Investigational Rett Syndrome Therapy Gets Orphan Drug Designation

According to a story from BioSpace, the biopharmaceutical company AMO Pharma Limited recently announced that the U.S. Food and Drug Administration (FDA) had decided to grant Orphan Drug designation for AMO-04, and experimental product that is in development for the treatment of Rett syndrome. This disorder has limited treatment options, and the designation serves to highlight the urgency for new treatment approaches.

Rett syndrome is a genetically linked brain disorder that occurs in girls, with the first symptoms appearing anywhere from six to 18 months of age.

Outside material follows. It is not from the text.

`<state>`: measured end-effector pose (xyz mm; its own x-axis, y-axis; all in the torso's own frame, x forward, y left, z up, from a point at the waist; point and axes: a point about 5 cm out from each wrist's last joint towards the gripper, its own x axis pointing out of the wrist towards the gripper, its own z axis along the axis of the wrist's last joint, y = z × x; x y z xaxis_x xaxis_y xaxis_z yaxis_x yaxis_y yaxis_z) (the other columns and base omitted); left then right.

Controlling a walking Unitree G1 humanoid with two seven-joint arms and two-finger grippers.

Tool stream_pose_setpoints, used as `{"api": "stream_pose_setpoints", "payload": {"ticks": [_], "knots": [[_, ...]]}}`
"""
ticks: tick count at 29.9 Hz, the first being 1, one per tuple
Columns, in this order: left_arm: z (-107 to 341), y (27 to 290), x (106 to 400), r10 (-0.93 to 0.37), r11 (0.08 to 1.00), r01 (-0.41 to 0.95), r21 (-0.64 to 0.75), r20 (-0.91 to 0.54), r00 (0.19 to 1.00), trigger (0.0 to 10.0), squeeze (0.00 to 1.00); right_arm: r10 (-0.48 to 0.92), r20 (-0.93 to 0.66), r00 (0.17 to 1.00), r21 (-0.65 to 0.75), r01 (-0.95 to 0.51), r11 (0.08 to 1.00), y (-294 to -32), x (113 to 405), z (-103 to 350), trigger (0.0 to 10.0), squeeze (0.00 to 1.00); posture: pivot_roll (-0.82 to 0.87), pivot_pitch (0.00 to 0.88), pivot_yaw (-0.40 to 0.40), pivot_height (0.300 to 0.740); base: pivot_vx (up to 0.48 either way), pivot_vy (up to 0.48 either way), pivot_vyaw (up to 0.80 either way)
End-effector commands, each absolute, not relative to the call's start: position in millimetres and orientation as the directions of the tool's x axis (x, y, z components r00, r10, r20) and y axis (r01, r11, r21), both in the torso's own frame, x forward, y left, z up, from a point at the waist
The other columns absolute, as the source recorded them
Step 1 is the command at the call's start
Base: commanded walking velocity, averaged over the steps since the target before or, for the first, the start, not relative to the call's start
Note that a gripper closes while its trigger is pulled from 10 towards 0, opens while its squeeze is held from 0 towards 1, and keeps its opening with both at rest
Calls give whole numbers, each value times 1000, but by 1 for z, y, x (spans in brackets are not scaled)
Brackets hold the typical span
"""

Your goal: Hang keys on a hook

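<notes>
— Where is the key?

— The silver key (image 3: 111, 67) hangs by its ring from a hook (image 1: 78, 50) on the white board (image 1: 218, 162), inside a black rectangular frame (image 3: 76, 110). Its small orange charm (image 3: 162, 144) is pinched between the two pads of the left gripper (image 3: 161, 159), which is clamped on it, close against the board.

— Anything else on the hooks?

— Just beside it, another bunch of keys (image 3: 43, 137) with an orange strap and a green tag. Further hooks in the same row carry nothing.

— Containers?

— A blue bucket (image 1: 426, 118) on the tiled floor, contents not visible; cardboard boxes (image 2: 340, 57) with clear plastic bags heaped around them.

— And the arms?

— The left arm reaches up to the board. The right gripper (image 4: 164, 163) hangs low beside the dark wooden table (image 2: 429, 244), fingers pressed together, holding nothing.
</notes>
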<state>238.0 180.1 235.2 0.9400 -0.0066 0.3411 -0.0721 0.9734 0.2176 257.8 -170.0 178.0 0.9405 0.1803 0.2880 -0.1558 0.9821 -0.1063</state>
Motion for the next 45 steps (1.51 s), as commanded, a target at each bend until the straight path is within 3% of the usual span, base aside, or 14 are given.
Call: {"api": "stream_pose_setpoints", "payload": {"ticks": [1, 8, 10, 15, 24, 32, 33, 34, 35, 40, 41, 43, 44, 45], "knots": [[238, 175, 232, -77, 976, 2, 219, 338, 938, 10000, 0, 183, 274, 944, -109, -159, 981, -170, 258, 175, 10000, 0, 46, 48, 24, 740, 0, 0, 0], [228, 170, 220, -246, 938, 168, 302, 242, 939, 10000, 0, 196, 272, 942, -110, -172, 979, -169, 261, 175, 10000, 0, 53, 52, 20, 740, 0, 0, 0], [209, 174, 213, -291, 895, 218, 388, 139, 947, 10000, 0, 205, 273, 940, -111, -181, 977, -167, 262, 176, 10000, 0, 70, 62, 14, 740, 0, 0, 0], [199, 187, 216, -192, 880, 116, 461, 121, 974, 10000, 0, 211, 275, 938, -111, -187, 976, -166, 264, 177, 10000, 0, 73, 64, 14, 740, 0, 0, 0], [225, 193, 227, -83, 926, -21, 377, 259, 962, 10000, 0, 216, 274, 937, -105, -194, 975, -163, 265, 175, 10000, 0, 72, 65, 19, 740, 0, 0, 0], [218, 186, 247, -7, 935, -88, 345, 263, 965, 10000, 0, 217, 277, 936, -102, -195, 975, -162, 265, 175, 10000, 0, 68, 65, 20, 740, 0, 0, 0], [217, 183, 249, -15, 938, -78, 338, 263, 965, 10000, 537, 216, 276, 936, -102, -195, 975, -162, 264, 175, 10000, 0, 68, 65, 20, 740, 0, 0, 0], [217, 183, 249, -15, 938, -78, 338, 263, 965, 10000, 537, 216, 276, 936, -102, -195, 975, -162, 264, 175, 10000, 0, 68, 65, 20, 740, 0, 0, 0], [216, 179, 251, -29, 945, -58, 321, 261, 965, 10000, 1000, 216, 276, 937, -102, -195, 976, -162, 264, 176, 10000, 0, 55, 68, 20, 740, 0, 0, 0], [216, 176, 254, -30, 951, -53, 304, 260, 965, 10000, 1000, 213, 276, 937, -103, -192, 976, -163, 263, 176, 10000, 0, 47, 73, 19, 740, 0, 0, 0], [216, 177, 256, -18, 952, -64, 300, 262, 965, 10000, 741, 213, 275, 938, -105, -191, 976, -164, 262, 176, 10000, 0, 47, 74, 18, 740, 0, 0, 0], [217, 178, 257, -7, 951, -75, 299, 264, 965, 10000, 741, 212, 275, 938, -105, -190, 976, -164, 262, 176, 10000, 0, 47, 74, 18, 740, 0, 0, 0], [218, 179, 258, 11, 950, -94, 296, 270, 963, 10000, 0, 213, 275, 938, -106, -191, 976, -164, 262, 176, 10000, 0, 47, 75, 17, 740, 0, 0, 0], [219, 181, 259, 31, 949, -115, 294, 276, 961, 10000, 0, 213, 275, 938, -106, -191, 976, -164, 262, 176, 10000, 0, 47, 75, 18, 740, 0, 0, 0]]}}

The disorder only appears in girls because boys who have the same mutation typically die soon after they are born. Symptoms of Rett syndrome include repetitive movements, problems with speech and coordination, difficulty walking, slow growth, small head size, scoliosis, seizures, and sleeping problems. The severity of these symptoms can vary significantly. It is rarely inherited, but mostly appears as a spontaneous mutation. Previously, Rett syndrome was thought to be related to autism. Treatment is focused on alleviating symptoms, with no known cure. Most Rett syndrome patients are able to survive into their 40s with adequate care. To learn more about Rett syndrome, click here.

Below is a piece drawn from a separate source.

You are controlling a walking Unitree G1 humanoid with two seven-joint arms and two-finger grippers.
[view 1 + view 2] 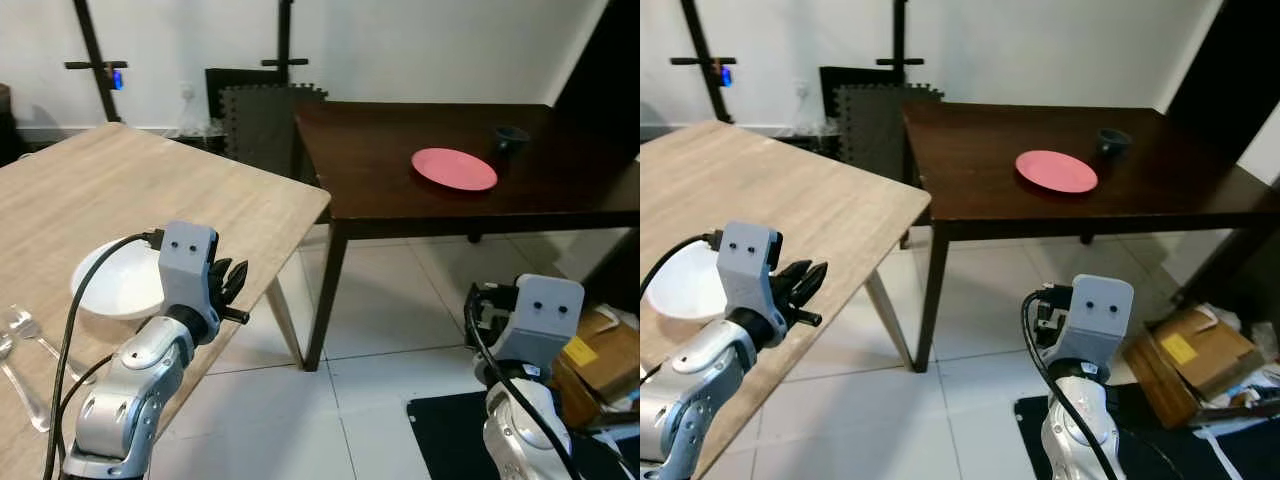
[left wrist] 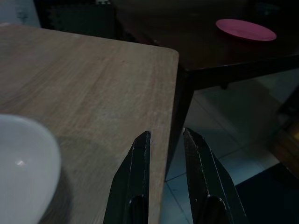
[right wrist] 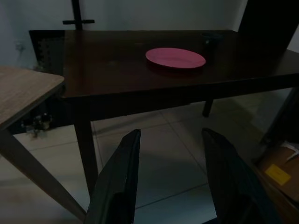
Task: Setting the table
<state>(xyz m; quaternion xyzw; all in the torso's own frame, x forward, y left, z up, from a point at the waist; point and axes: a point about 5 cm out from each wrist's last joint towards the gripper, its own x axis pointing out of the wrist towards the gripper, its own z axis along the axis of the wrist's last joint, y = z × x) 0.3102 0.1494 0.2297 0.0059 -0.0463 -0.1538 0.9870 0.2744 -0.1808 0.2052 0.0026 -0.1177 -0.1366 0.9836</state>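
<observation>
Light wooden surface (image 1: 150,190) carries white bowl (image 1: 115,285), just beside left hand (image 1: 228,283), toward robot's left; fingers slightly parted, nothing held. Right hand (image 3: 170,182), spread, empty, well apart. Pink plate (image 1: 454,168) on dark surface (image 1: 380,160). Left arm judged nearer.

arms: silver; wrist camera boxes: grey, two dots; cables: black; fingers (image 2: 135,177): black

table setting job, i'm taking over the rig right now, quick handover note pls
Left tool: open, holding nothing, above the light wooden table edge beside the white bowl.
Right tool: open, holding nothing, low over the floor, facing the dark table.
Clear plastic forks lie near the bowl.
Done: pink plate and dark cup sit on the dark table.
Left: likely move the bowl and forks across.
</observation>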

AMO Phara prioritizes the development of treatments for rare and debilitating diseases that have limited or no approved options for treatment. AMO-04 is classified as a glutamate modulator, and it has shown some potential in treating Rett syndrome in a mouse model of the disease.

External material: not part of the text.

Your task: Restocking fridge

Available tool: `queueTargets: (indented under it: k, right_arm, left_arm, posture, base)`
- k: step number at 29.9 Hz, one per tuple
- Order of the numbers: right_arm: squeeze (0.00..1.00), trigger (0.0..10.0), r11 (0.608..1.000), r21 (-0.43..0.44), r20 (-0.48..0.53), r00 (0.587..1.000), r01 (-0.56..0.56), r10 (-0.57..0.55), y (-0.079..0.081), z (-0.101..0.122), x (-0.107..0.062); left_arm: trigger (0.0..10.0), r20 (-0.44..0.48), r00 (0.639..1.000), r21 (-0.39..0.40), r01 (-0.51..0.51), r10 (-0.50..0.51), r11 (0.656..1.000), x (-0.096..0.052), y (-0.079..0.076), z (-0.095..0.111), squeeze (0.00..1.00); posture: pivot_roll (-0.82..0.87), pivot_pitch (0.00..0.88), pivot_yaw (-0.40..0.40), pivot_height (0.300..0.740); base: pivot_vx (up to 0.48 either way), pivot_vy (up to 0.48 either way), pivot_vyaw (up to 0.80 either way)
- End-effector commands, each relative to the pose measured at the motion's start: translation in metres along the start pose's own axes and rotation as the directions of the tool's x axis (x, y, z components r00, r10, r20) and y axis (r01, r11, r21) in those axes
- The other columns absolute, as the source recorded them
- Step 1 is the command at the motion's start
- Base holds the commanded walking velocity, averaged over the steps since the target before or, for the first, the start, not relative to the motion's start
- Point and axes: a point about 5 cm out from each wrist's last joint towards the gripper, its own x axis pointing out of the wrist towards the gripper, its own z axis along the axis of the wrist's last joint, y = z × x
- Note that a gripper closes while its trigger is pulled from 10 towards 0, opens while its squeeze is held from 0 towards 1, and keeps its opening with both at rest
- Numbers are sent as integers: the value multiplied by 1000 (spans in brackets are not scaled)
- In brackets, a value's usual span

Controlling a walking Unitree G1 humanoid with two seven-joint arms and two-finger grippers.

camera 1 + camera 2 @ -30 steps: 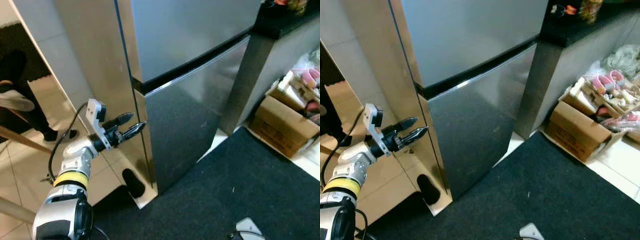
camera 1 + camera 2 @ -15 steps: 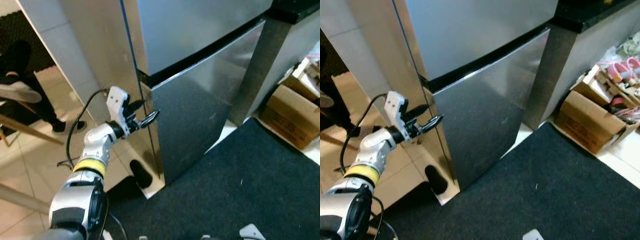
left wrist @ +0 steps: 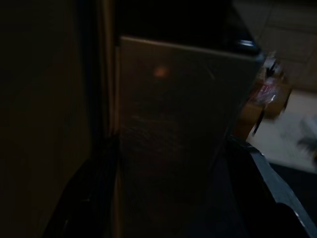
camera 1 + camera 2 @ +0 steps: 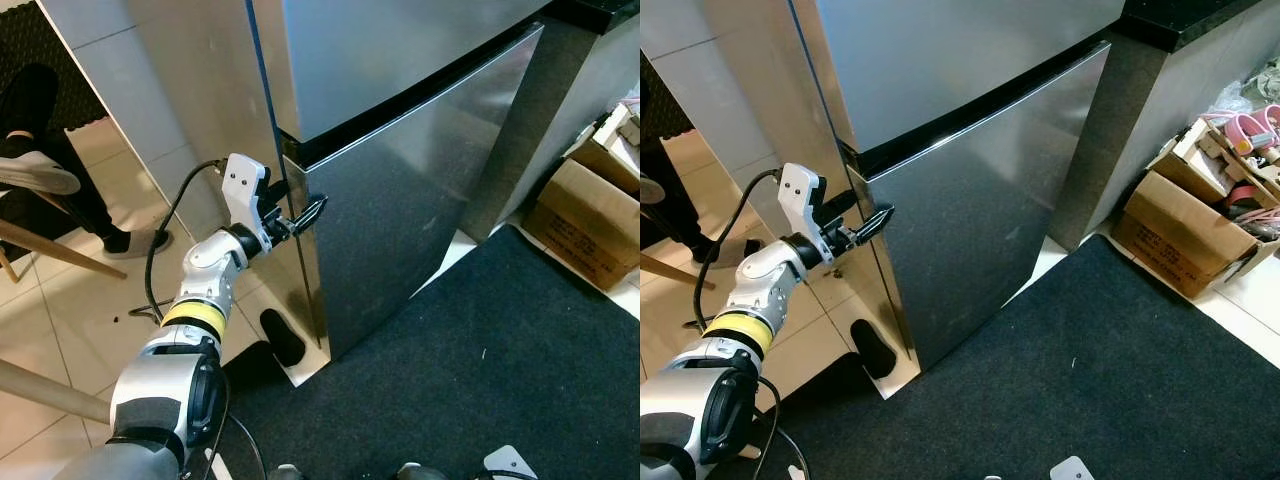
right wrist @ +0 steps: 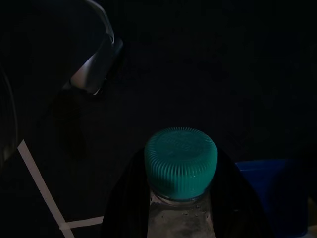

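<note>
We hook the spread left gripper round the lower fridge door edge and pull outward steadily, right gripper pinching the bottle upright

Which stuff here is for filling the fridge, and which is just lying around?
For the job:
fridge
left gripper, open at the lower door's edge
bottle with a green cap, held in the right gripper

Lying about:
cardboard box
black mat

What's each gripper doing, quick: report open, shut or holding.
Left gripper: open, fingers at the lower fridge door's left edge.
Right gripper: shut on a green-capped bottle.
</note>
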Motion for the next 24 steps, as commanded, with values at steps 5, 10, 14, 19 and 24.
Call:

Orphan Drug designation is reserved for therapies that are targeted at diseases that are considered rare; under the FDA definition, this is any illness or condition that affects 200,000 people or less in the U.S. A drug can only qualify if it addresses a disease with no approved treatments or could potentially offer an improvement in outcomes for patients when compared to currently available options. This designation provides several incentives, such as tax breaks, the waiving of certain fees, and a period of seven years of market exclusivity. This helps guarantee a return on investment for the company that developed the drug.

Hopefully, further trials and testing will reveal the safety and effectiveness of AMO-04 in treating Rett syndrome.